The answer must be the full listing, retyped exactly.

• [Given information]
=====
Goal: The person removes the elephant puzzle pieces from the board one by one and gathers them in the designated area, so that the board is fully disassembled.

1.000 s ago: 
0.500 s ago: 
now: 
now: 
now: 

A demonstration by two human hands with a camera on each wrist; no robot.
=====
• [Answer space]
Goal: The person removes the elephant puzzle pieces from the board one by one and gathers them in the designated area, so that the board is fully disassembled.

1.000 s ago: 
0.500 s ago: 
now: 
now: 
now: 

A demonstration by two human hands with a camera on each wrist; no robot.

Thus the exercise is complete.